FDA Declines Review of Moderna's Novel mRNA Flu Vaccine Application
The United States Food and Drug Administration has formally declined to initiate a review of Moderna's approval application for its innovative mRNA-based influenza vaccine, sending the company's stock tumbling in after-hours trading. Moderna disclosed the regulatory setback in a statement released on Tuesday, revealing that the FDA's refusal was based on concerns regarding the comparative design of the company's clinical studies.
Regulatory Hurdle and Market Reaction
The FDA communicated that Moderna's application for the experimental vaccine, designated mRNA-1010, lacked an adequate comparison against what the agency considers the "best-available standard of care" for seasonal influenza. This decision triggered an immediate financial impact, with Moderna's shares plunging approximately 11 percent during extended trading sessions on Tuesday. The decline reflects investor concerns over potential delays in bringing this next-generation vaccine to market.
The specific point of contention outlined in the FDA's refusal letter, which was signed by Dr.
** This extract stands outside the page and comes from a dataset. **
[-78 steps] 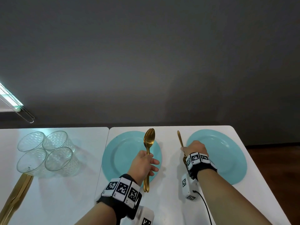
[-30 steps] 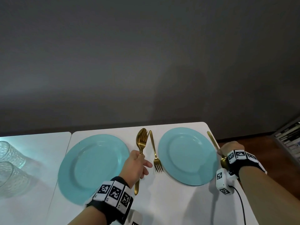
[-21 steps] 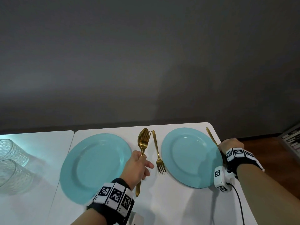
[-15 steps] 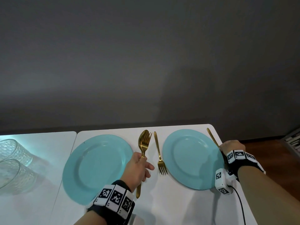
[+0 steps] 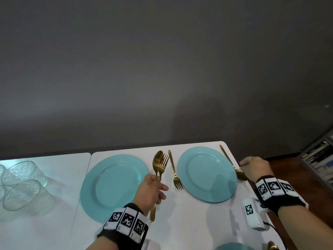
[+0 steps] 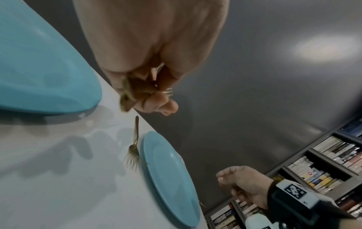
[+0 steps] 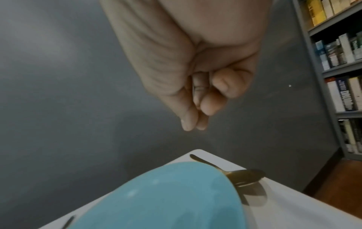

Vinay Prasad, director of the FDA's vaccine oversight division, was the absence of an "adequate and well-controlled" study featuring a proper comparator arm. Moderna had compared its mRNA candidate to a standard-dose, already-licensed seasonal flu vaccine, but the FDA indicated this approach was insufficient for initiating a formal review process.
Moderna's Dispute and Regulatory Context
Moderna has publicly challenged the FDA's decision, stating it is inconsistent with previous written communications from the regulator. The company noted that feedback received in 2024 under the Biden administration indicated that using a standard-dose flu shot as a comparator was acceptable, though a brand specifically recommended for seniors would be preferred for participants aged 65 and older. Moderna contends the FDA allowed the study to proceed as planned based on this earlier guidance.
"This decision by the Center for Biologics Evaluation and Research, which did not identify any safety or efficacy concerns with our product, does not further our shared goal of enhancing America's leadership in developing innovative medicines," stated Moderna CEO Stephanie Bancel.
The rejection occurs against a backdrop of heightened FDA scrutiny of vaccines, particularly those utilizing mRNA technology, under the leadership of Health Secretary Robert F. Kennedy Jr. Kennedy has been openly critical of mRNA technology, and his tenure has seen regulatory actions including:
- Rolling back recommendations for COVID-19 shots
- Adding extra warnings to leading mRNA-based COVID vaccines
- Removing critics of the administration's approach from an FDA advisory panel
Path Forward and Additional Data
Despite the setback, the regulatory door remains partially open for Moderna. The company retains the option to refile its application "over protest" after meeting with FDA officials to address the cited deficiencies. Moderna has also indicated it shared additional data from a separate trial comparing mRNA-1010 to a licensed high-dose influenza vaccine used for elderly populations.
"It should not be controversial to conduct a comprehensive review of a flu vaccine submission that uses an FDA-approved vaccine as a comparator in a study that was discussed and agreed on with CBER prior to starting," Bancel argued.
This development follows broader shifts in US vaccination policy, including recent changes to childhood immunization guidelines that rolled back routine recommendations for six infectious diseases, including influenza. The intersection of evolving regulatory standards, political leadership, and innovative vaccine technology continues to shape the pharmaceutical landscape, with Moderna's experience highlighting the complex pathway for new medical products seeking approval.